Lorsqu'un parent ou un proche offre un smartphone à un enfant, le plus souvent de moins de 10 ans, il ne mesure guère les dangers auxquels il l'expose. Je pense en particulier aux dangers des réseaux sociaux : la Cnil constate que la première inscription à ces plateformes intervient en moyenne vers 8 ans et demi, et que plus de la moitié des 10-14 ans y sont déjà inscrits. Ces canaux, dits de divertissement et de création de liens, ne sont pas inoffensifs : ils sont responsables de nombreux troubles, dont les conséquences peuvent être dramatiques.
L'addiction constitue l'un des principaux dangers qui guettent les enfants en cas de surexposition – ce qui survient rapidement. En découvrant les réseaux sociaux, l'enfant risque d'accéder à des contenus inappropriés pour son âge, mais aussi mensongers, trompeurs voire complotistes. Seul devant son écran, il visionne des images possiblement violentes ou pornographiques, faisant la promotion de drogues ou exposant d'autres dérives de notre société. Malgré la prétendue politique des réseaux sociaux visant à protéger la sensibilité de leurs utilisateurs, l'exposition des enfants à des contenus parfaitement inadaptés à leur âge est réelle et permanente. L'algorithme de recommandation peut les entraîner d'un match de football à un match de boxe, puis à un match de rue, à des bagarres, à des accidents de rue et à des violences urbaines, voire à des meurtres.

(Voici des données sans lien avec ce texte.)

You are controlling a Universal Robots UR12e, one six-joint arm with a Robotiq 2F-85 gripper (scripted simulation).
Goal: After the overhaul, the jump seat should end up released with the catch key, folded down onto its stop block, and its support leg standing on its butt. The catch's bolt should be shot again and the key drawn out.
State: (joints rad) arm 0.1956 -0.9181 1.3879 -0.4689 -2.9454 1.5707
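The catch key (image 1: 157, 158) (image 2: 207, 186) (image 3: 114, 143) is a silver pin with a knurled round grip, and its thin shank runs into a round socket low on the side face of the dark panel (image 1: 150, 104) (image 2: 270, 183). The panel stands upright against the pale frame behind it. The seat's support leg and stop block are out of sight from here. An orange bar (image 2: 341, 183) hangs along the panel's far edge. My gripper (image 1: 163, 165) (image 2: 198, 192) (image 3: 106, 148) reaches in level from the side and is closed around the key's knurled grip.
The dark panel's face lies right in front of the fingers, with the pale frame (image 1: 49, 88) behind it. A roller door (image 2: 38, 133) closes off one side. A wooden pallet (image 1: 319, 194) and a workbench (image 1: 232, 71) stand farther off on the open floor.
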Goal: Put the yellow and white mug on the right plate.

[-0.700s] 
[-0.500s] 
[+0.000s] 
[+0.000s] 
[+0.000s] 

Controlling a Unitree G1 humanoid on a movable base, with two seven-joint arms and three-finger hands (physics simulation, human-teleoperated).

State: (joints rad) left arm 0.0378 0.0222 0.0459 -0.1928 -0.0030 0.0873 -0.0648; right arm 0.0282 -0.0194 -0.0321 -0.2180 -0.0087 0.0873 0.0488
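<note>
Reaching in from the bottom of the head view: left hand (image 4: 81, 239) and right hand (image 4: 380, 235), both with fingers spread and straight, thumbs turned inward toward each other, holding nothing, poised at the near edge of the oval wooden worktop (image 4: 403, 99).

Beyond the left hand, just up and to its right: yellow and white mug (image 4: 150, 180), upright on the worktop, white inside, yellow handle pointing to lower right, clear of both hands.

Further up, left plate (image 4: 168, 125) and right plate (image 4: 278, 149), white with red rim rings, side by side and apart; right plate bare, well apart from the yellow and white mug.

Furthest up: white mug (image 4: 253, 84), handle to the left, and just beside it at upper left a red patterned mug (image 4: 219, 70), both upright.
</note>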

Sur les réseaux sociaux, les enfants peuvent également entrer en contact avec des individus malveillants, véritables prédateurs qui recourent à des stratégies variées, dont l'usurpation d'identité, pour rester dans l'anonymat et solliciter des mineurs. Les conséquences de ces rencontres peuvent virer au cauchemar.
Les réseaux sociaux sont aussi, hélas, une porte d'entrée pour le cyberharcèlement, qui prend la forme de moqueries, d'insultes ou de menaces. Une chanson de Calogero l'illustre parfaitement : « La rumeur est lâchée, prête à lyncher ; / Et plus certains démentent, et plus ça l'alimente ; / La rumeur est lâchée, ton nom taché. / Elle balance et elle crache, ce sont des vies qu'elle gâche. » Il en résulte des blessures indélébiles qui mènent parfois à des drames.
Les jeunes manquent souvent de connaissances sur les arborescences des réseaux, et en ont une compréhension insuffisante. Ils ne mesurent pas l'aspect intemporel de leurs publications, qui reviendront tôt ou tard les hanter comme des boomerangs. La notion de temporalité dans leur vie amicale et affective leur échappe : ils pensent communiquer en vase clos avec leurs amis, mais nous, adultes, savons que les amis d'aujourd'hui peuvent devenir les ennemis de demain.